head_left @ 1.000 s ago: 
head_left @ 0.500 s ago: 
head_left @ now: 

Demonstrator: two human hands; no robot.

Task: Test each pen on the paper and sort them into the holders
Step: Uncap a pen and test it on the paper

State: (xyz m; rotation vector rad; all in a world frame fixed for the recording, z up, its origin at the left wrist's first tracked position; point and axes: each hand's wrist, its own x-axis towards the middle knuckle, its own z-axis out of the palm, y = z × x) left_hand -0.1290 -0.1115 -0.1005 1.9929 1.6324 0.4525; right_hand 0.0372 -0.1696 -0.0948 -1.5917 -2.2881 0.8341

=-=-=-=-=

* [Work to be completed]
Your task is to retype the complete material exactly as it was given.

* [Answer for this exercise]
head_left @ 1.000 s ago: 
head_left @ 0.500 s ago: 
head_left @ now: 

Demonstrator: two human hands; no robot.

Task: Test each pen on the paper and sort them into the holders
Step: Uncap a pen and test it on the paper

State: (xyz m; rotation vector rad; all in a world frame fixed for the recording, z up, its origin at the left wrist's first tracked position; point and axes: each hand's wrist, its own x-axis towards the middle knuckle, its own z-axis out of the palm, y = z × x) left_hand -0.1290 -0.1115 -0.1005 1.9929 1.6324 0.4525; right_hand 0.0372 -0.1696 -0.0948 -1.5917 -2.2881 0.8341

Work on this exercise is done.